When families receive these supplies, they are relieved; on those days families can cook what they want to eat, and children are also happy – though it may only last for a few days, at least they will be eating their own cooked food. The experience of distribution, week after week, has helped Kalli and her colleagues to understand how they should plan to make sure everyone stays fed.
“Now when we distribute, we try to be aware of the number of members in a household – those with more people to feed should get a little more. Though people may not be from our community, we help them as well. Just because we have received something doesn’t mean we’ll use it all for ourselves. At a time like this, we must look after everyone. The dry supplies are not enough though, so we talk to the groups providing cooked food as well – we have informed them about the need in 24 blocks in this area that need support. During the day, I distribute that food. A disease should not mean that people die of hunger. As a collective, it is our job to support everyone. That is why I keep trying to organize resources for all the people around me at least..”

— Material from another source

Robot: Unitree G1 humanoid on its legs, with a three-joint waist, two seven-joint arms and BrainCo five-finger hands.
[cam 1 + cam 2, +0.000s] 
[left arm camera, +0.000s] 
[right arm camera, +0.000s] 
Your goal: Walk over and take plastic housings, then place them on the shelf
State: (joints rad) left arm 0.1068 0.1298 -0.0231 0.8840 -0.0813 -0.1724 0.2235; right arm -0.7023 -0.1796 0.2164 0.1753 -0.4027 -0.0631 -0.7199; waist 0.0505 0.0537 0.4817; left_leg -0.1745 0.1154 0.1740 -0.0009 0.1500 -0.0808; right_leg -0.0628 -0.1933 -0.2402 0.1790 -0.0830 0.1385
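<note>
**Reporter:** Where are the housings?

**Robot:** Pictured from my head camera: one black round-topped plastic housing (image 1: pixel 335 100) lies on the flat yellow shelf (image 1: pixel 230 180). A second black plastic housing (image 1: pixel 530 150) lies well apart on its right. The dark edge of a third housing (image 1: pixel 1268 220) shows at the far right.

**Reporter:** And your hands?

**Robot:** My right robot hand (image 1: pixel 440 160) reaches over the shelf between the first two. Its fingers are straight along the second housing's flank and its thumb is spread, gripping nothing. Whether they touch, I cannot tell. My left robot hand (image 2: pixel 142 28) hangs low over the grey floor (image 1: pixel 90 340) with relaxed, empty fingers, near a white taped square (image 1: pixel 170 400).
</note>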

“Some of us go to beg as well. We had decided beforehand that none of the children will go to beg this time – we tell them to play in the basti while we are out. When we are out begging, we make two circles – a large one where we sit with some distance between all of us, and a smaller one inside made up of our bowls. We know that going out to beg is potentially life threatening at this time – if one of us got the disease, it would be a huge problem. While we all know each other, and each other’s routines – but what about the person who comes to give us something? This is a major reason we have told the children not to come along – if we die it’s OK, but none of us can bear the thought of our children dying. Whenever someone offers us something, we tell them to just place it in the bowl. We are taking the precautions we can to protect ourselves from this illness. The police are one more headache. They shout at us ‘don’t go outside, stay at home’. They don’t care if we are starving, as long as we sit at home. Be it this disease or anything else, it is the poor who is destined to suffer the most.”
“On days we are able to get some money to get milk and bread, the children start dancing and cheering as if we’ve got goat intestines to eat that day. We tell all the children to play at a distance from each other, but of course they all play in groups. But they have all understood the importance of washing hands – whether with soap or ash, so whenever they return home they wash their hands first. Now, all their clothes are torn – we used to get them second-hand clothes from the city bazaar, but what do we do now? People in the big houses used to give us some clothes earlier, but now they slam their gates in our face – as if the mere sight of us will infect them. Earlier they used to simply hate us, now they treat us like disease-carrying vermin.
In this season, when we are returning from begging, our feet burn as if we are walking on flames. We aren’t even finding old slippers to salvage – what do we wear when we go out? Our difficulties keep piling onto each other.”